Test negli ospedali: chi cura meglio guadagna di più. I dubbi del sindacato dei dottori: non tutto dipende dal nostro lavoro
NEW YORK – I medici che lavorano negli ospedali di New York sono impegnati in questi giorni in un duro negoziato – condotto dalla divisione sanitaria del grande sindacato dei servizi, il Seiu – per definire un nuovo sistema retributivo basato sui risultati ottenuti anziché sul volume dei servizi prestati. Si ipotizza anche che i pazienti possano dare un «voto» ai medici, influenzando in parte lo stipendio che percepiscono. E a ogni passaggio della trattativa sorge un’obiezione: «Non possiamo essere penalizzati quando un risultato deludente dipende anche dagli infermieri, dal livello di igiene di un reparto o dalla disponibilità di posti-letto». E molti altri critici, esterni alla trattativa, avvertono che tutti i criteri oggettivi di efficienza, in medicina possono essere facilmente aggirati: in buona o cattiva fede.
Una cartella clinica di un iperteso può essere «interpretata», se non alterata, scegliendo come dato di riferimento quello più basso tra i tre controlli giornalieri della pressione. Fino al solito problema di fondo: in teoria una sanità più efficiente aiuta il paziente perché dà risultati migliori a costi più bassi; in pratica il medico poco scrupoloso cercherà di evitare i pazienti con patologie gravi o croniche o quelli più poveri, che hanno maggiormente trascurato la loro salute. Discussioni annose che hanno fin qui ostacolato l’uso di criteri meritocratici anche in altri settori come la scuola, con gli insegnanti che rifiutano di farsi giudicare sui risultati sostenendo che chi lavora negli istituti di una zona povera, multiculturale o socialmente degradata è condannato in partenza rispetto a chi gli allievi li ha in quartieri ricchi e socialmente omogenei.
Ma il confronto avviato a New York dagli 11 ospedali pubblici della città è importante perché anticipa l’attuazione della riforma sanitaria di Barack Obama che tra meno di un anno introdurrà meccanismi di remunerazione degli ospedali basati su precisi «benchmark» di misurazione dei risultati clinici ottenuti.
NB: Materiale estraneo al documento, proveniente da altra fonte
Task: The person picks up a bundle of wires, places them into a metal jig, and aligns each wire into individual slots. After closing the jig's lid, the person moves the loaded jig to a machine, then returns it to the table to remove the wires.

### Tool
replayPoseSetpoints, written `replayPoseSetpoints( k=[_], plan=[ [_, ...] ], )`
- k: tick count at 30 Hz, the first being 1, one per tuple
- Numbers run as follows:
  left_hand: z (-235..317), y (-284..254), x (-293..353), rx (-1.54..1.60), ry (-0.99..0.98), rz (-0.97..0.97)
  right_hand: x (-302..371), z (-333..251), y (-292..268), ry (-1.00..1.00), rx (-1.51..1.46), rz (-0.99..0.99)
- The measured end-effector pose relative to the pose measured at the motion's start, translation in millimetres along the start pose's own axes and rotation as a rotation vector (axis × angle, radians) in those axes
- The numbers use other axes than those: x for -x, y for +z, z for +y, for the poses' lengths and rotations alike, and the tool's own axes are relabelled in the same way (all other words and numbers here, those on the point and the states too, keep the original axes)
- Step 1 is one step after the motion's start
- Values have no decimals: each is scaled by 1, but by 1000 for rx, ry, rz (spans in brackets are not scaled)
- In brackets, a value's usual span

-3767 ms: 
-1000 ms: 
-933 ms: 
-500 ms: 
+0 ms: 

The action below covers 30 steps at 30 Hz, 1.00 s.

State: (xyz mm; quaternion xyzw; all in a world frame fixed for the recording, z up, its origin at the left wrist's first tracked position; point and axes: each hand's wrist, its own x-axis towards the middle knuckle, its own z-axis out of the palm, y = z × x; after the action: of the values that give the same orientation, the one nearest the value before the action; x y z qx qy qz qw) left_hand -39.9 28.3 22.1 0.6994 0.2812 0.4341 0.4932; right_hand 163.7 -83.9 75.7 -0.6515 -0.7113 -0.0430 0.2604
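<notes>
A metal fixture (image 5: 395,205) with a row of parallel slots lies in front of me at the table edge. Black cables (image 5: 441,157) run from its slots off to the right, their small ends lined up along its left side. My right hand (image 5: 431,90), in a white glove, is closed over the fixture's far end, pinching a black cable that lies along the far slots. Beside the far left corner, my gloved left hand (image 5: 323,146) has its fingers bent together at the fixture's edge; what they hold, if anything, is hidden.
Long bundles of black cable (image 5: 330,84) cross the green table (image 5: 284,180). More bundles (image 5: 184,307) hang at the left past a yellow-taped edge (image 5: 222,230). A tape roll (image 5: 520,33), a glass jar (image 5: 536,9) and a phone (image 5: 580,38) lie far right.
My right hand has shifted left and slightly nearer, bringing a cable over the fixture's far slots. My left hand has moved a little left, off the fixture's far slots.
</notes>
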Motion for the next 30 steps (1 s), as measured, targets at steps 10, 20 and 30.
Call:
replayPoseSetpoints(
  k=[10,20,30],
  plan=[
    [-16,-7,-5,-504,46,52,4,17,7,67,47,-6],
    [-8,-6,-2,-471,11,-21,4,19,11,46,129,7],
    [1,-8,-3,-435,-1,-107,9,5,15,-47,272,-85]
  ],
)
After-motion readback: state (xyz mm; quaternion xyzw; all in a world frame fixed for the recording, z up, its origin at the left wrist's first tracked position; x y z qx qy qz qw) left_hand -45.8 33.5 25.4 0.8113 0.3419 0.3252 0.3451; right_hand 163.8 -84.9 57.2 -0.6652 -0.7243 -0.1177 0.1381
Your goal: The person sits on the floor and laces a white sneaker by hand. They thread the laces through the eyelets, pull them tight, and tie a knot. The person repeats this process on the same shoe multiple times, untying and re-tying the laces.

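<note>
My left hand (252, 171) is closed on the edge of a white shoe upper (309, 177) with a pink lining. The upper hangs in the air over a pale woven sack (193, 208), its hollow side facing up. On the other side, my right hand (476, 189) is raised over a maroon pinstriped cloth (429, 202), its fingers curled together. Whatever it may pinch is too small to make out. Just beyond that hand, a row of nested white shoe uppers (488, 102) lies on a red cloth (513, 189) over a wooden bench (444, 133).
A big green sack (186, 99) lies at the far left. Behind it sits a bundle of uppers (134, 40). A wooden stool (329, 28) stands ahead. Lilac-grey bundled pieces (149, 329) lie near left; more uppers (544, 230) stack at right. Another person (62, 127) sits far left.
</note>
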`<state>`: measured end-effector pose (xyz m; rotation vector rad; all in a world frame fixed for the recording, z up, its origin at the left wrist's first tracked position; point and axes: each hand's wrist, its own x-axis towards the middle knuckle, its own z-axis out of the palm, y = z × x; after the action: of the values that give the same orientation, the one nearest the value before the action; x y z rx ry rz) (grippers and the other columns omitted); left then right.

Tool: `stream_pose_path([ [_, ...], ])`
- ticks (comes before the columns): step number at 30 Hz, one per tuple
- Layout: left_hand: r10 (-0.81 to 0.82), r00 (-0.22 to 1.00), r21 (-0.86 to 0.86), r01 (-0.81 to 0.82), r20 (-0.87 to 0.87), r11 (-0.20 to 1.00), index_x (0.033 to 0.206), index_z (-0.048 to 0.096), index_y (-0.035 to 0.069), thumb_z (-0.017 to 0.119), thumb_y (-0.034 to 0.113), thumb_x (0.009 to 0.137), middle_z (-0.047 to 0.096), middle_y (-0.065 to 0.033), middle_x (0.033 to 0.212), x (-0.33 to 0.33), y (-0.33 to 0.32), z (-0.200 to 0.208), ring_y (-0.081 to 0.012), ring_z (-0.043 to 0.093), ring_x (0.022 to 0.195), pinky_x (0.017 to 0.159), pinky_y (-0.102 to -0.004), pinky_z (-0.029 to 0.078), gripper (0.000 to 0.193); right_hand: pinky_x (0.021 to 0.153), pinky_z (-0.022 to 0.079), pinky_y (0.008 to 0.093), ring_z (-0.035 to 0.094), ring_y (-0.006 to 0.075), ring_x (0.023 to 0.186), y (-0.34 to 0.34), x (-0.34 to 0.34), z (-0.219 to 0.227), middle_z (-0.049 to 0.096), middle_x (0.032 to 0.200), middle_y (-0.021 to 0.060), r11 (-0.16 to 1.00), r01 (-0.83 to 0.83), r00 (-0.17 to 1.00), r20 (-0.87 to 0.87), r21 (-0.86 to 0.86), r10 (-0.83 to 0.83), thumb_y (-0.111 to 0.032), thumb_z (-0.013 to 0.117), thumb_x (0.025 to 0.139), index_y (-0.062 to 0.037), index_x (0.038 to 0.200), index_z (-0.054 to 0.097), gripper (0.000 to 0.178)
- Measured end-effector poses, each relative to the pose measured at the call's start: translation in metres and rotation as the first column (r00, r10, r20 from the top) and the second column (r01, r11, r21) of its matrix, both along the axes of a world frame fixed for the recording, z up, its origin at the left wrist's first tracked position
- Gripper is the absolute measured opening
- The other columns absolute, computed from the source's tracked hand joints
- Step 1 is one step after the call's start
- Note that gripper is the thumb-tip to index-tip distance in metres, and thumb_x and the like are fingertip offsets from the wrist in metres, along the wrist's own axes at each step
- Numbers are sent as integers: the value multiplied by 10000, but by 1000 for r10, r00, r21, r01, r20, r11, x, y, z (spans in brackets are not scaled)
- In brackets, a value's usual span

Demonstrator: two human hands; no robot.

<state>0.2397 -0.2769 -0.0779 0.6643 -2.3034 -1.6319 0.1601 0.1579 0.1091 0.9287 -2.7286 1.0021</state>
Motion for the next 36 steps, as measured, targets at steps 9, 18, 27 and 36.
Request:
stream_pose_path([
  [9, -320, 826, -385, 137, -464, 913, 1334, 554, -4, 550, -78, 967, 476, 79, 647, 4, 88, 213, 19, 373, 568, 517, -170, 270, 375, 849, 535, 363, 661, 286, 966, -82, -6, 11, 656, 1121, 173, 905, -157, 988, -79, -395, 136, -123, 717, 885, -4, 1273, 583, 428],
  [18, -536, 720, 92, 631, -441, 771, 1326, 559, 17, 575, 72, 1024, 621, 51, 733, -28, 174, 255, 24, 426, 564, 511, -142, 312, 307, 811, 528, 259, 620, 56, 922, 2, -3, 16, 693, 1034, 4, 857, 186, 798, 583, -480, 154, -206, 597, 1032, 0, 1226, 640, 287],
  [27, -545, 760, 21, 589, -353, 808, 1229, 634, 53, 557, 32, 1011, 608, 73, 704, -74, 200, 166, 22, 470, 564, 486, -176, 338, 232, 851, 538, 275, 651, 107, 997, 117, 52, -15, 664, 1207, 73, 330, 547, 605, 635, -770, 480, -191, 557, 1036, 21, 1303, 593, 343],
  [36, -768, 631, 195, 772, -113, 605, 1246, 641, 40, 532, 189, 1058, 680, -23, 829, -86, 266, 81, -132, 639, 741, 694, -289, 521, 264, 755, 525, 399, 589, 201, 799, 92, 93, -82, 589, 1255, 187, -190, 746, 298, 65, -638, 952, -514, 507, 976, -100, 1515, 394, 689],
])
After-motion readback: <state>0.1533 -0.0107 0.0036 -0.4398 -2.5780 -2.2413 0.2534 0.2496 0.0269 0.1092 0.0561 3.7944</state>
Certo, il sistema americano – basato su strutture sanitarie private e un meccanismo assicurativo misto, con lo Stato che copre chi ha più di 65 anni, i poveri e i veterani – è profondamente diverso da quelli dell’Europa e dell’Italia. È quindi impossibile fare paralleli, viste anche le profonde differenze filosofiche: la salute, che nella nostra visione è un diritto del cittadino, negli Usa è una responsabilità individuale. Ma l’esplosione dei costi della sanità, la tecnologia che moltiplica le possibilità terapeutiche e l’emergenza del deficit pubblico sono fenomeni paralleli sulle due sponde dell’Atlantico.
Gli esperimenti in atto negli Stati Uniti vanno, quindi, seguiti con attenzione perché prima o poi finiranno per ispirare anche da noi interventi di ristrutturazione della spesa. Che in America, vale la pena ricordarlo, è molto più elevata e meno efficiente rispetto alle migliori esperienze europee. Ma proprio per questo gli Usa sono ora costretti a rimboccarsi le maniche.
Del resto l’unica rivoluzione dei costi attuata negli ospedali italiani, il pagamento basato sul cosiddetto «Drg» – il risultato di una cura anziché la mera somma dei costi dei giorni di ricovero, dei test clinici e delle terapie – è una metodologia americana: elaborata trent’anni fa all’università di Yale, è stata applicata dalle assicurazioni private americane, prima di arrivare anche da noi (Drg sta per « diagnosis related group »).
Ora anche il governo federale cerca di introdurre più parametri oggettivi nel definire i rimborsi di cure sempre più costose. Con Obamacare, la riforma del presidente, anche molti cittadini oggi non assicurati avranno la mutua, ma i costi elevati del sistema spingeranno sempre più nella direzione della partecipazione degli assistiti alle spese per la loro salute. Le mutue responsabilizzano i pazienti, promettendo al tempo stesso di dare loro gli strumenti – dati «online», applicazioni, guide al rapporto coi medici – per trasformarli in consumatori informati. Ma il potere contrattuale del malato davanti al medico resta limitato. La trattativa in corso tra medici, sindacati e ospedali si muove attorno a questo dilemma: come proteggere l’interesse del paziente garantendogli tutti gli esami necessari evitando la prescrizione di test inutili che servono solo a incrementare il fatturato dell’azienda ospedale. Un problema che si è posto anche da noi, perfino negli ospedali pubblici. E che nemmeno noi abbiamo ancora risolto.